Exercise:
Return, from the lines below, each one that includes the word "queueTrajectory".

[Start of Attachment]

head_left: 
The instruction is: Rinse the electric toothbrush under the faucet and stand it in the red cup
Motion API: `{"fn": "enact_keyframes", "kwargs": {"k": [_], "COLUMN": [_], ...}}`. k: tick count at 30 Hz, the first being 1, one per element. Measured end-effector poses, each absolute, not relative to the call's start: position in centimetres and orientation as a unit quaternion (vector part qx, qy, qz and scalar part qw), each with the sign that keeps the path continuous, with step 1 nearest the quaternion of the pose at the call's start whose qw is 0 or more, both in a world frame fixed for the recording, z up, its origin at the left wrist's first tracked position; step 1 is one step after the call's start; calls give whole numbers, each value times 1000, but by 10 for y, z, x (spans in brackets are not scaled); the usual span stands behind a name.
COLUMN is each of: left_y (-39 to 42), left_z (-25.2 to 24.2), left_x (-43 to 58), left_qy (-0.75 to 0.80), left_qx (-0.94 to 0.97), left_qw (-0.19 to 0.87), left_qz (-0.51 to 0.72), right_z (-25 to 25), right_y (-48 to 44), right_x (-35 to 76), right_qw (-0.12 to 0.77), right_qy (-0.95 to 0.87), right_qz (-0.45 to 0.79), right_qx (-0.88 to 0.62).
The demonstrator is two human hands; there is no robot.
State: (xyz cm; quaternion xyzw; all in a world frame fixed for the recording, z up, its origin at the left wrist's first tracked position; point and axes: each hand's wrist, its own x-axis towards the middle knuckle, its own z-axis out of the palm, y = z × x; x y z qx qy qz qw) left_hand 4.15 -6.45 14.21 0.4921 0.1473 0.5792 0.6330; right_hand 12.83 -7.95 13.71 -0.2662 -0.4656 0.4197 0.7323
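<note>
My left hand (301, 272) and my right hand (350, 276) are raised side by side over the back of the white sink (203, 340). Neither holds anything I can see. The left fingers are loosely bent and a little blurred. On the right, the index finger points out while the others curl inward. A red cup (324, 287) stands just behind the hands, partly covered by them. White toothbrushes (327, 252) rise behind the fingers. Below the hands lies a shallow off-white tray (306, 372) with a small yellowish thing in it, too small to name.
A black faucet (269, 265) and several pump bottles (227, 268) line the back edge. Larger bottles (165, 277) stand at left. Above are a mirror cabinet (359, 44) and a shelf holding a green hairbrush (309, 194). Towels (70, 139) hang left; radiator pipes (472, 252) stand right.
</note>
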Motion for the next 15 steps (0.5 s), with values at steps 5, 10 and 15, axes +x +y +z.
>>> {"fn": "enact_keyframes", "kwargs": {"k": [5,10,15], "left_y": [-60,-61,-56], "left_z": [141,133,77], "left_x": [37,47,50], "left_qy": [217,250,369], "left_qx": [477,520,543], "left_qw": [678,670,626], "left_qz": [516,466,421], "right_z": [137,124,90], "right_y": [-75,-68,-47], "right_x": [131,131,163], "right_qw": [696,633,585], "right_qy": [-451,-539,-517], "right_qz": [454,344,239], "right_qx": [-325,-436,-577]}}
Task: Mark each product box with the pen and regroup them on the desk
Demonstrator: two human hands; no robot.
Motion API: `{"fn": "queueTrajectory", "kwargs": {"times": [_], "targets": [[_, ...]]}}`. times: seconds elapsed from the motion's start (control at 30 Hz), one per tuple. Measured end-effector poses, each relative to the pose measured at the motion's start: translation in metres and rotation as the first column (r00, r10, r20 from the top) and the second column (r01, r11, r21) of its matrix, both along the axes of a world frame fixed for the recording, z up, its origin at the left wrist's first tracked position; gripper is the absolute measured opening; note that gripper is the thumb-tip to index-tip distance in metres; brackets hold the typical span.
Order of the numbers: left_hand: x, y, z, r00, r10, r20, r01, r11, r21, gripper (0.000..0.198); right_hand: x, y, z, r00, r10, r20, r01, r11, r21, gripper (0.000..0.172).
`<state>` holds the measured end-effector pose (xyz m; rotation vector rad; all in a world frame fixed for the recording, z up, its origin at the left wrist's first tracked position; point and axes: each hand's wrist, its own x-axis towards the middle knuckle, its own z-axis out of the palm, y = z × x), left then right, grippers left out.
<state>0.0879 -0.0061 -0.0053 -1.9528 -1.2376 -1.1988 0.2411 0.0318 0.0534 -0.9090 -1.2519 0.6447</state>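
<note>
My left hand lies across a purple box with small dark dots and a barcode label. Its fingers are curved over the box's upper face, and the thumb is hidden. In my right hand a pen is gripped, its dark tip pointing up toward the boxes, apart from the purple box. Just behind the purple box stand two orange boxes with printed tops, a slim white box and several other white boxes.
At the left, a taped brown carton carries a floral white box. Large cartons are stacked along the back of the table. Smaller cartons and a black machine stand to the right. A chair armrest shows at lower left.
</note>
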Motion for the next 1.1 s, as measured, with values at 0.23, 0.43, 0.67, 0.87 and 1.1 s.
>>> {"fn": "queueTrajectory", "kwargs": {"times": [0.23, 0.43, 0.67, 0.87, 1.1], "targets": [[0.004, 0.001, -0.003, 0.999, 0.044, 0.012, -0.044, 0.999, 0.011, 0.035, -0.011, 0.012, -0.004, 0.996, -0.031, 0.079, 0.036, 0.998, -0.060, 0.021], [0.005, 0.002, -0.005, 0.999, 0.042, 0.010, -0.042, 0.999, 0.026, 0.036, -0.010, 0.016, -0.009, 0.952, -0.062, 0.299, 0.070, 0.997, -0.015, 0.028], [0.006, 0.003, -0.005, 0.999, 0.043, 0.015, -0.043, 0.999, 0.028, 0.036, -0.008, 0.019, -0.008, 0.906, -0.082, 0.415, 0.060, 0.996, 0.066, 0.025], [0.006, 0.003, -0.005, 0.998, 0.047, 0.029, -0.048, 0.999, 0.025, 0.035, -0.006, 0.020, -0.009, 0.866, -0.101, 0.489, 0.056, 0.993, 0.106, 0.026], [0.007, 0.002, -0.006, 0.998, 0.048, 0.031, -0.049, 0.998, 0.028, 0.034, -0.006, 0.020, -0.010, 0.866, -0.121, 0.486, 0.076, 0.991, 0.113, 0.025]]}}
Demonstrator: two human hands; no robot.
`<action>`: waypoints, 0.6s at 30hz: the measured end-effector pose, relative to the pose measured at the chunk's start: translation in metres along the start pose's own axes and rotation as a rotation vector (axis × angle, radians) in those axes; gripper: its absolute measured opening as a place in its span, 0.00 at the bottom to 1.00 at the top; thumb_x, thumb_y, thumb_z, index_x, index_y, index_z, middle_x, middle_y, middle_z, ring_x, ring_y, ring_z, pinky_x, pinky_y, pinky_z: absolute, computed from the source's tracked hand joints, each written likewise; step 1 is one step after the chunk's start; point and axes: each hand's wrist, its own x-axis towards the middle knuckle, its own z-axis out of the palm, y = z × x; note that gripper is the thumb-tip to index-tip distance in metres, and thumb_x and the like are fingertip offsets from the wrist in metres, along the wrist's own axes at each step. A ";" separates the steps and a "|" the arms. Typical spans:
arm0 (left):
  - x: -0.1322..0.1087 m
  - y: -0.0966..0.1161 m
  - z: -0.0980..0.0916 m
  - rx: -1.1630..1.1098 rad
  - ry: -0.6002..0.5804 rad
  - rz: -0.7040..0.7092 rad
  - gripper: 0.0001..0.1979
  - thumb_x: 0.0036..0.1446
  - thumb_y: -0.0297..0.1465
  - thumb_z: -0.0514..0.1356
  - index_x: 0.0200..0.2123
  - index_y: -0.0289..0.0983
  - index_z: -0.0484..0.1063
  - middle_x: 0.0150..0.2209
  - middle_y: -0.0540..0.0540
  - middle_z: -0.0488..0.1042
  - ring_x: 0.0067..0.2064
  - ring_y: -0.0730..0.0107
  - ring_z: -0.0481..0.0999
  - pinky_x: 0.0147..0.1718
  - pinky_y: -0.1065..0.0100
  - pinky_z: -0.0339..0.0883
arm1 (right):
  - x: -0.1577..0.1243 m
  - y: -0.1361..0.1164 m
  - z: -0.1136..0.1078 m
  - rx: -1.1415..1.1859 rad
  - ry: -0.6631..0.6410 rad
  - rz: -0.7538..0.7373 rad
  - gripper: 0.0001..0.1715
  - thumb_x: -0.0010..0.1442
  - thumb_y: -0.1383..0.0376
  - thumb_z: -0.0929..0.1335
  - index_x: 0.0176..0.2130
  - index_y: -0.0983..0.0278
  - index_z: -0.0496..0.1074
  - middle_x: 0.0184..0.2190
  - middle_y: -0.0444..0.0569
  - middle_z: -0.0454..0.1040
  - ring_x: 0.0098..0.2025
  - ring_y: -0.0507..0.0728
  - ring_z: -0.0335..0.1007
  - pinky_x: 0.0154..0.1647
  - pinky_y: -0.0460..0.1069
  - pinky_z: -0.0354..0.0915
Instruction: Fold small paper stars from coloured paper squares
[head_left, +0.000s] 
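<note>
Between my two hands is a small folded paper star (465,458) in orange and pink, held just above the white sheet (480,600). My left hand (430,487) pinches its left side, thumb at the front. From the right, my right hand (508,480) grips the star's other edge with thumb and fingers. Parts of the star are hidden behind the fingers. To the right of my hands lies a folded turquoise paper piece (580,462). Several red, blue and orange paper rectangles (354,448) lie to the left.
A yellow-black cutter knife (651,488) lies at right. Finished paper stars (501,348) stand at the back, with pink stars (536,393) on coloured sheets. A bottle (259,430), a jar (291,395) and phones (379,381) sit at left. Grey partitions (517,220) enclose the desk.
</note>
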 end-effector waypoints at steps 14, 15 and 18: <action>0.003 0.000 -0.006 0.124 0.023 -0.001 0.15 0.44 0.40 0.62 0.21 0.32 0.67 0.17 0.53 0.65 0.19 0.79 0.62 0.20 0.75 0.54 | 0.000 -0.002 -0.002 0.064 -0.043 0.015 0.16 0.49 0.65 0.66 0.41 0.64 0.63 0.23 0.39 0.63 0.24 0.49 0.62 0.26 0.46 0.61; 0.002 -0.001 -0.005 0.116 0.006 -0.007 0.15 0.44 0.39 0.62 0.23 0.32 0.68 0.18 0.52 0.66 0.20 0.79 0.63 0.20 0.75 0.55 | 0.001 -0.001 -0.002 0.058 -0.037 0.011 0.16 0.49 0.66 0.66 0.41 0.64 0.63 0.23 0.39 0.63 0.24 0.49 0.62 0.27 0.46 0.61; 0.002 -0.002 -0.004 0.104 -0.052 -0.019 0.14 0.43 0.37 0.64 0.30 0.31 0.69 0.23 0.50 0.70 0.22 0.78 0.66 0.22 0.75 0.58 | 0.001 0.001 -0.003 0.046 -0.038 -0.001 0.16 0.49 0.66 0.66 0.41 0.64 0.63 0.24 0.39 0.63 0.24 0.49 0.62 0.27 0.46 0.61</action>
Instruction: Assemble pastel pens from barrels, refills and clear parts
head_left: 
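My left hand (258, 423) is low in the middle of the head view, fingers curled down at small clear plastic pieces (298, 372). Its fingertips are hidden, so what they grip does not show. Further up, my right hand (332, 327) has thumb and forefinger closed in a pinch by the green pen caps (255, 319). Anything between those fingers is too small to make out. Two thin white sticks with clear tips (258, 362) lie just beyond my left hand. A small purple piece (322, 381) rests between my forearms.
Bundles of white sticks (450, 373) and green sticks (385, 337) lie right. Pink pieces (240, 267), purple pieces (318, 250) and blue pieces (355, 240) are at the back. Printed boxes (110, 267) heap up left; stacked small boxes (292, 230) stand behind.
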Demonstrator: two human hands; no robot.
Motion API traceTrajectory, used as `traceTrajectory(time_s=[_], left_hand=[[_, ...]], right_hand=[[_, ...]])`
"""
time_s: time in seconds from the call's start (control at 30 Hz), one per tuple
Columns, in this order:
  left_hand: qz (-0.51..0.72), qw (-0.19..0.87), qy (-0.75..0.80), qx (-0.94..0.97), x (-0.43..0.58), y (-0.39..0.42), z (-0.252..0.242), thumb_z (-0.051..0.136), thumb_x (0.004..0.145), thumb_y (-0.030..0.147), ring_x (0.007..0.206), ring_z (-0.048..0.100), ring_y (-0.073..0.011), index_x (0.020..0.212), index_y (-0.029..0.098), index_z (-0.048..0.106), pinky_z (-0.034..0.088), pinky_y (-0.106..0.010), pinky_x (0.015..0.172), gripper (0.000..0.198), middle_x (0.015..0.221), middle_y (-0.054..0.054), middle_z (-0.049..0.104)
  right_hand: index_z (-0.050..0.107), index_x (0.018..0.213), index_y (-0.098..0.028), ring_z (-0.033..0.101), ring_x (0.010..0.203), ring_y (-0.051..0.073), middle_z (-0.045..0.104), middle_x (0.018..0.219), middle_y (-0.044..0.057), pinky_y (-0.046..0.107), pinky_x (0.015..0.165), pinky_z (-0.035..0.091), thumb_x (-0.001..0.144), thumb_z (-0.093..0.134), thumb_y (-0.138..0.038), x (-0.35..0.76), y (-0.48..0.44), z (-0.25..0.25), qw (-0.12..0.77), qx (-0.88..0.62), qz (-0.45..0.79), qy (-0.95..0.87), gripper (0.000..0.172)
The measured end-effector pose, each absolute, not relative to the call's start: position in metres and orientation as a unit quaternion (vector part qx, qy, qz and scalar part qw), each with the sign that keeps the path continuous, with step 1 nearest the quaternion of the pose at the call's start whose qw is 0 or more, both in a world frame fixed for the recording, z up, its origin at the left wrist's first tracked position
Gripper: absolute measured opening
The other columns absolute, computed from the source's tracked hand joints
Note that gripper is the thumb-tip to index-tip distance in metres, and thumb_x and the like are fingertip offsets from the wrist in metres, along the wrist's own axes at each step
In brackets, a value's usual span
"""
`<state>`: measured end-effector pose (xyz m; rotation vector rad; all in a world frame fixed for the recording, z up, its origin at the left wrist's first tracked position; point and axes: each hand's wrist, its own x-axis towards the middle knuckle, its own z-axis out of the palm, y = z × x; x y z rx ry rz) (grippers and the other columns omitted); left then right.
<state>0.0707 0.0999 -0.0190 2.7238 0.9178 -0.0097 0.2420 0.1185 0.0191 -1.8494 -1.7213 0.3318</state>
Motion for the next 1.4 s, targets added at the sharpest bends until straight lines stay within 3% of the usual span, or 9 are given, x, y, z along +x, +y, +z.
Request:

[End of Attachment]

Solved problem:
Motion API: `{"fn": "queueTrajectory", "kwargs": {"times": [_], "targets": [[_, ...]]}}`. times: seconds elapsed from the motion's start (control at 30 Hz), one per tuple. Measured end-effector poses, each relative to the pose measured at the motion's start: translation in metres and rotation as the first column (r00, r10, r20 from the top) and the second column (r01, r11, r21) of its matrix, both along the axes of a world frame fixed for the recording, z up, its origin at the left wrist's first tracked position; gripper is the absolute measured opening; note that gripper is the thumb-tip to index-tip distance in metres; brackets hold the typical span.
>>> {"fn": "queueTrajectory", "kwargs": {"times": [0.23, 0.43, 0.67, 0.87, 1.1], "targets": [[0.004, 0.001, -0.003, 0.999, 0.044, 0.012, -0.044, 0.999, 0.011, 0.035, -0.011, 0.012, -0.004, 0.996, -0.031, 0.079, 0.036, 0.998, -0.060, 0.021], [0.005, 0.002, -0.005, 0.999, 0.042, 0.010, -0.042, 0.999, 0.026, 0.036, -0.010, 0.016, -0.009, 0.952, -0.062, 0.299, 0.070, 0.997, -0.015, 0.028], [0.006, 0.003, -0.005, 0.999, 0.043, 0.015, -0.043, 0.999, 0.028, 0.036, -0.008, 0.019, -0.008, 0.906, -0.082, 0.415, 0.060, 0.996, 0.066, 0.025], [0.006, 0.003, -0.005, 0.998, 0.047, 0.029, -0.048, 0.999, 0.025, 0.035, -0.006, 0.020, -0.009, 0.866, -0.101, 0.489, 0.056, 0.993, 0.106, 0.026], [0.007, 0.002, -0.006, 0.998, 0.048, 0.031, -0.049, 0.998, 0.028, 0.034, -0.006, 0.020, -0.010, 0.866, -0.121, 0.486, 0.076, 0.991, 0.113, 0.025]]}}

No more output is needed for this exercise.